A canyon is conquered; spirits are crushed.....

Much shite, verbal and otherwise....

All of this, and more, in the next edition of "Hefty Women", your guide to the exciting adventures of three independent souls on a well established tourist trail..

2 Comments:

Blogger diarmaid said...

Hi Muiris and lads. Sounds like you are having a great time and finally beginning to appreciate the beauty of the peruvian ladies. They're good stock...a woman you could love and adore and still know that she'd give you a hard day's work in the bog..if there was a bog nearby that is.

I passed through Arequipa on my travels and went for a tour to the Colca canyon to see the condors. Part of it was a stop off at some of the hot springs. I think it was one of the most memorable things I did in Peru..sitting in an outdoor pool fed by the hot springs in temperatures of about 0 degrees looking up at the snow covered peaks. Try and work it in. It was in some small town in the middle of nowhere.

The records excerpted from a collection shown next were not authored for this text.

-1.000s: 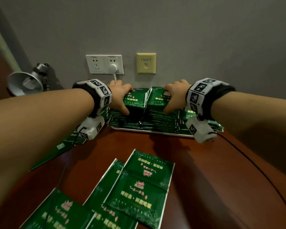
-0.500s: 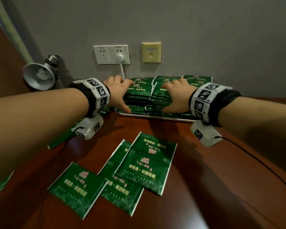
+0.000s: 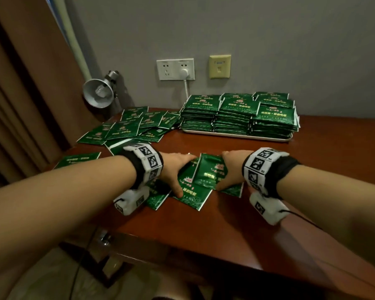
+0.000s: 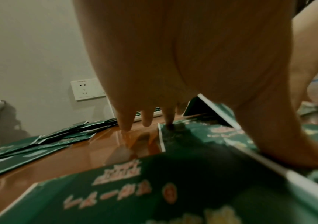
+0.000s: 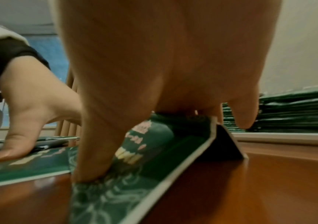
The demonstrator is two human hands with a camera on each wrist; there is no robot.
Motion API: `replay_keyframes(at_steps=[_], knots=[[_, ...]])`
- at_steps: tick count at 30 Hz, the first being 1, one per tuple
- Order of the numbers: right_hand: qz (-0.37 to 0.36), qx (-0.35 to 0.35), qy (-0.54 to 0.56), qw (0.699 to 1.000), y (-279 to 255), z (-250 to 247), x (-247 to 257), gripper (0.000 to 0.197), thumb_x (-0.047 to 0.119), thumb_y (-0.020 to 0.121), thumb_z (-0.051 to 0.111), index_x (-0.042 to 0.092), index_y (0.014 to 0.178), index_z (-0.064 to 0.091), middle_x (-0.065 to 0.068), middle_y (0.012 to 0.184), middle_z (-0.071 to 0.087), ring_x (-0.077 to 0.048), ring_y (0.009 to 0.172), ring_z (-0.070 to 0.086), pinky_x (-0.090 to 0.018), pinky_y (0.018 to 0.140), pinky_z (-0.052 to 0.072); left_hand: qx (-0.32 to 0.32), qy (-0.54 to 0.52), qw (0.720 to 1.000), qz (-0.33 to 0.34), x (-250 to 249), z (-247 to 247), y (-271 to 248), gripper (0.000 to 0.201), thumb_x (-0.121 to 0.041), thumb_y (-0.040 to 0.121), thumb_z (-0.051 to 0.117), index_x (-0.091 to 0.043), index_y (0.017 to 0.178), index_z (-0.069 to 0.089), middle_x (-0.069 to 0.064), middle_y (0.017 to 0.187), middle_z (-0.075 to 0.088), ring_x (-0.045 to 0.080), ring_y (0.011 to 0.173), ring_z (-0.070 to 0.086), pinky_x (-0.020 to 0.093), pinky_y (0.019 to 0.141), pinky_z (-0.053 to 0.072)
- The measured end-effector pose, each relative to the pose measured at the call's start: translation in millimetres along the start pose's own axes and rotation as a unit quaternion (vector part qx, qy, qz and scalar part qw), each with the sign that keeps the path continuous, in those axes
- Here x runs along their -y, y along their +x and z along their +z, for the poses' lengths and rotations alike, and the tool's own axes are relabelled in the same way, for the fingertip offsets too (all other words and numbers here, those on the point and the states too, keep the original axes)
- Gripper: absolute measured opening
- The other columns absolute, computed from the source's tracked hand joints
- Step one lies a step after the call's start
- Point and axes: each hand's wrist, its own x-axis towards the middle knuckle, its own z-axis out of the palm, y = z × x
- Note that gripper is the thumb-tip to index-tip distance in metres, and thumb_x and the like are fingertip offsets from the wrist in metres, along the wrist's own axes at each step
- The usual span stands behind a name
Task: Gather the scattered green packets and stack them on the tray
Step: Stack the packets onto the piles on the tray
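1. Loose packets [image 3: 126, 126] lie fanned over one another at the far left of the surface [image 3: 204, 224], not yet gathered.
2. My left hand [image 3: 173, 169] rests with straight fingers and thumb on the near cluster [image 3: 193, 182], pressing its left side inward so the pieces bunch together.
3. My right hand [image 3: 232, 169] mirrors it, thumb down on a tilted packet [image 5: 154, 144] whose far edge lifts off the wood; I judge both hands are squeezing the cluster into one pile before lifting.
4. Behind, at right, the tray [image 3: 236, 135] already carries three tall stacks [image 3: 236, 113] against the wall.
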Motion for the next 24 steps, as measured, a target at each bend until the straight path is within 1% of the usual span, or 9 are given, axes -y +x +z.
replay_keyframes(at_steps=[2,4,6,10,12,14,17,21,24], knots=[[0.000,0.003,-0.009,1.000,-10.2,-0.9,-8.9,0.085,0.073,0.058,0.075,0.015,0.116,0.052,-0.001,0.098,0.063,-0.023,0.086,0.063,-0.040,0.077,0.058,0.011,0.021,1.000,0.007,-5.5,-2.8,-3.9,0.117,-0.035,0.069,0.085,-0.025,0.155,0.006,0.001,0.155,0.027,0.020,0.140,0.030,0.034,0.109,0.031],[0.006,0.001,-0.016,1.000,-20.0,-3.6,-16.3,0.082,0.067,0.061,0.078,0.015,0.119,0.052,-0.002,0.101,0.063,-0.023,0.088,0.063,-0.039,0.075,0.058,0.014,0.028,0.999,0.010,-7.1,-3.4,-5.2,0.114,-0.037,0.071,0.083,-0.026,0.155,0.008,0.000,0.157,0.024,0.021,0.141,0.028,0.035,0.110,0.030],[0.021,-0.014,-0.016,1.000,-26.2,-7.2,-23.2,0.077,0.062,0.062,0.080,0.015,0.117,0.055,-0.002,0.101,0.063,-0.023,0.088,0.063,-0.036,0.073,0.057,0.008,0.016,1.000,0.011,-3.6,-0.3,-3.6,0.112,-0.043,0.067,0.084,-0.028,0.154,0.014,0.000,0.156,0.026,0.022,0.140,0.030,0.038,0.111,0.031],[0.025,-0.052,0.025,0.998,-34.1,-11.1,-29.0,0.049,0.053,0.069,0.080,0.016,0.097,0.064,-0.001,0.088,0.065,-0.022,0.078,0.063,-0.033,0.068,0.055,-0.050,-0.019,0.998,0.024,3.2,10.3,-1.5,0.101,-0.047,0.064,0.085,-0.026,0.147,0.031,-0.004,0.145,0.038,0.018,0.132,0.034,0.037,0.107,0.035],[0.006,-0.055,0.051,0.997,-38.1,-14.3,-27.6,0.038,0.046,0.076,0.077,0.014,0.095,0.067,-0.003,0.087,0.067,-0.022,0.079,0.063,-0.031,0.066,0.051,-0.091,-0.029,0.995,0.041,2.3,13.0,-3.9,0.081,-0.045,0.065,0.085,-0.024,0.134,0.047,-0.007,0.129,0.047,0.015,0.121,0.038,0.034,0.101,0.039],[-0.006,-0.051,0.066,0.996,-41.8,-17.0,-24.9,0.036,0.042,0.079,0.075,0.011,0.096,0.068,-0.004,0.090,0.068,-0.023,0.081,0.063,-0.030,0.065,0.049,-0.128,-0.034,0.990,0.057,1.7,15.0,-4.9,0.054,-0.044,0.067,0.083,-0.023,0.110,0.059,-0.005,0.110,0.054,0.014,0.107,0.044,0.032,0.089,0.044],[-0.021,-0.038,0.087,0.995,-46.3,-19.2,-25.2,0.031,0.039,0.080,0.076,0.015,0.095,0.063,0.001,0.087,0.066,-0.016,0.076,0.059,-0.027,0.064,0.046,-0.167,-0.121,0.977,0.058,3.4,10.5,-8.1,0.022,-0.034,0.075,0.080,-0.020,0.080,0.063,-0.003,0.086,0.062,0.014,0.082,0.060,0.028,0.067,0.050],[-0.015,-0.009,0.130,0.991,-54.7,-28.5,-34.5,0.028,0.037,0.081,0.075,0.021,0.097,0.059,0.011,0.081,0.061,-0.007,0.074,0.060,-0.024,0.067,0.046,-0.178,-0.281,0.941,0.053,5.3,-6.2,-16.7,0.018,-0.026,0.077,0.079,-0.014,0.081,0.067,0.001,0.081,0.071,0.015,0.074,0.071,0.030,0.064,0.058],[0.001,-0.024,0.155,0.988,-59.3,-36.8,-44.3,0.031,0.044,0.084,0.070,0.019,0.102,0.063,0.010,0.083,0.065,-0.005,0.074,0.062,-0.024,0.066,0.048,-0.203,-0.340,0.918,0.040,7.7,-16.2,-20.2,0.038,-0.035,0.073,0.082,-0.011,0.098,0.066,0.003,0.086,0.072,0.014,0.073,0.071,0.029,0.063,0.058]])
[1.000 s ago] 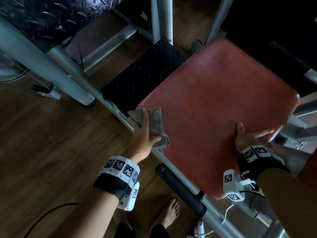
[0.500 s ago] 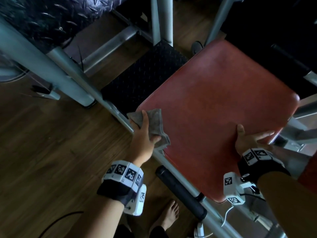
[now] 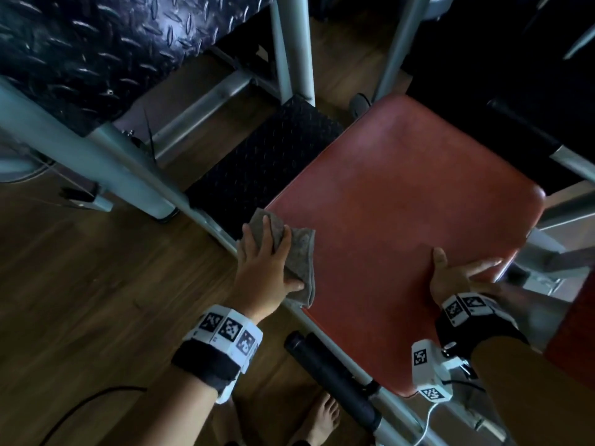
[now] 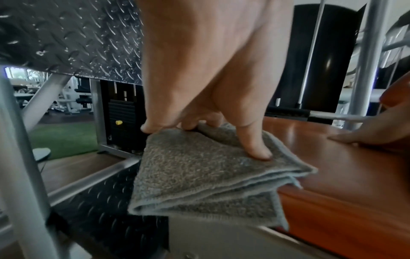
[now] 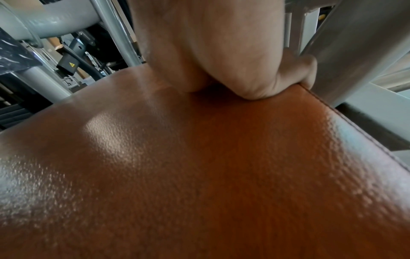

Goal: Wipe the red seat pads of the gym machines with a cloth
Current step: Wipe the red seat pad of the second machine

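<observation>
Wooden floor (image 3: 80, 284); red seat pad (image 3: 402, 220), left hand (image 3: 260, 265) holding cloth (image 3: 299, 249) at corner.

The left hand (image 3: 262, 265) is covering much of the grey cloth (image 3: 301, 252), which is hiding the left edge of the red seat pad (image 3: 402, 220). Fingers of the right hand (image 3: 450, 275) are curling out of sight over the pad's right edge; a bare foot (image 3: 322, 420) is running off the head view's bottom.
</observation>
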Demonstrator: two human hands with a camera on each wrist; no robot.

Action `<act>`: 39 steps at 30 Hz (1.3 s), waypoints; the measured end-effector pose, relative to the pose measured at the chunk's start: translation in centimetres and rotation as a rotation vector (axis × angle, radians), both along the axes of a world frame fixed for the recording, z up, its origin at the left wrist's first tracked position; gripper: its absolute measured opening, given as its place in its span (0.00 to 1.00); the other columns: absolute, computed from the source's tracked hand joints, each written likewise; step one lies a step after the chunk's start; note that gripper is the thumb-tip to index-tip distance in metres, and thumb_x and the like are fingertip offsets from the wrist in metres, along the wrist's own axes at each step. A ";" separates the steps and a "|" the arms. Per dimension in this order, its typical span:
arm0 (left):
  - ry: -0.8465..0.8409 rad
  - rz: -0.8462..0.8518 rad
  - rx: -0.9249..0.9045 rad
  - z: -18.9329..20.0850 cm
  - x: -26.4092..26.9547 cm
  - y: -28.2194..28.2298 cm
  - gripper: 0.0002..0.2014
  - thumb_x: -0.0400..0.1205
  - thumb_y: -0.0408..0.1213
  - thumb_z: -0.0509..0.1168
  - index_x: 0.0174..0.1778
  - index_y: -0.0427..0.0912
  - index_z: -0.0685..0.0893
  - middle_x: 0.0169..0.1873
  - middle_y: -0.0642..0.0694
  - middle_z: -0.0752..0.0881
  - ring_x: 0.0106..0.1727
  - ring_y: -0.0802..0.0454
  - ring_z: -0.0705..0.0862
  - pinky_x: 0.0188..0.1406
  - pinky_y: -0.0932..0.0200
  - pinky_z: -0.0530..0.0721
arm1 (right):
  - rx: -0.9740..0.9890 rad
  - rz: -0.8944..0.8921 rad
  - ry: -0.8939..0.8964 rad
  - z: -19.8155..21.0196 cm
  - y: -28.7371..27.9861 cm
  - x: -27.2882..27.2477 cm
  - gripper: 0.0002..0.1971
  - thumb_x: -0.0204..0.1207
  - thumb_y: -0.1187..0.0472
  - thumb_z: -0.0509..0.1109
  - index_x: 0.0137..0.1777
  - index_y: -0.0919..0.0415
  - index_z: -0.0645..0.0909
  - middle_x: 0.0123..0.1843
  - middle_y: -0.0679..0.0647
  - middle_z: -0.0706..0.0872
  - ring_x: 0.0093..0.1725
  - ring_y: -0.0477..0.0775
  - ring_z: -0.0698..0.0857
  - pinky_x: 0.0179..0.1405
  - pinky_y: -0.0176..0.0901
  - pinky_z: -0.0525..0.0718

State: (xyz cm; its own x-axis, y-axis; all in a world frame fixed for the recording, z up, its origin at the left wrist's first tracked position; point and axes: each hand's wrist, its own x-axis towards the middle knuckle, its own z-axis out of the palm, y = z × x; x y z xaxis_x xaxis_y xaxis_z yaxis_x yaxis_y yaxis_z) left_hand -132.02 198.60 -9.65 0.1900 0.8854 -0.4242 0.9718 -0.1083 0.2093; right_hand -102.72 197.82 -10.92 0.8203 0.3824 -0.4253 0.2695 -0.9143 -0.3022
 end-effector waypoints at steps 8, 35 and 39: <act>0.084 -0.134 -0.074 1.2 3.1 6.9 0.56 0.73 0.66 0.67 0.84 0.51 0.35 0.82 0.36 0.33 0.82 0.29 0.37 0.82 0.36 0.45 | 0.093 -0.044 -0.026 -0.9 0.2 0.0 0.52 0.74 0.34 0.64 0.86 0.55 0.38 0.80 0.80 0.50 0.78 0.81 0.56 0.73 0.78 0.53; -0.114 -0.746 -0.010 0.2 17.3 9.5 0.54 0.71 0.66 0.67 0.80 0.66 0.33 0.81 0.42 0.30 0.80 0.32 0.28 0.71 0.20 0.33 | -0.039 -0.104 -0.011 -2.4 0.3 1.0 0.52 0.70 0.28 0.61 0.83 0.43 0.32 0.81 0.70 0.50 0.76 0.76 0.59 0.72 0.74 0.63; -0.326 -0.689 -0.023 0.7 15.4 10.2 0.47 0.76 0.63 0.63 0.81 0.67 0.37 0.84 0.49 0.38 0.83 0.43 0.34 0.79 0.30 0.43 | 0.074 -0.181 0.130 -2.0 -0.1 1.6 0.54 0.66 0.27 0.68 0.80 0.33 0.31 0.82 0.63 0.46 0.79 0.74 0.55 0.76 0.75 0.55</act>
State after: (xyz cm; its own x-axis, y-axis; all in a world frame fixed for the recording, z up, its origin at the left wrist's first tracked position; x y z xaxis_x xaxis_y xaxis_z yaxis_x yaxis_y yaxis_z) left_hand -116.60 208.78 -8.95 0.8156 0.5127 -0.2684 0.5744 -0.6605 0.4836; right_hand -101.15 197.76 -12.88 0.8188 0.2678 -0.5079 0.0576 -0.9184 -0.3913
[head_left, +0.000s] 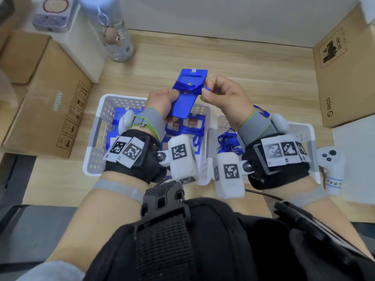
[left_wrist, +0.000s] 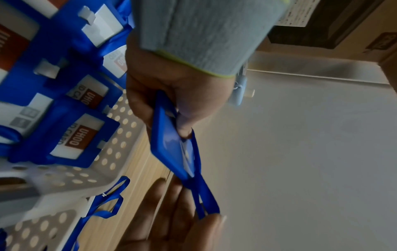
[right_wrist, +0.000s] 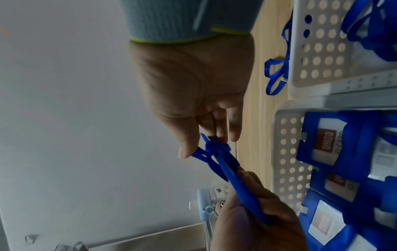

Can't remember the name but it did have an Irish bar. You think you are on the other side of the world, thousands of miles away from all that is familiar and there is an Irish bar. God bless the craic.

Where to next?

Diarmaid's travel tip of the day:
There is a really nice Peruvian beer called Cristal. Drink lots of this.

12:07 PM  
Blogger jtsongs said...

All this talk of 'lines' has me thinking you're in Columbia.

Muiris, did you bring your geetar to serenade the senioritas?

Dave do they worship you as a 'Tower God'?

Canney, I dont care about you, Canney.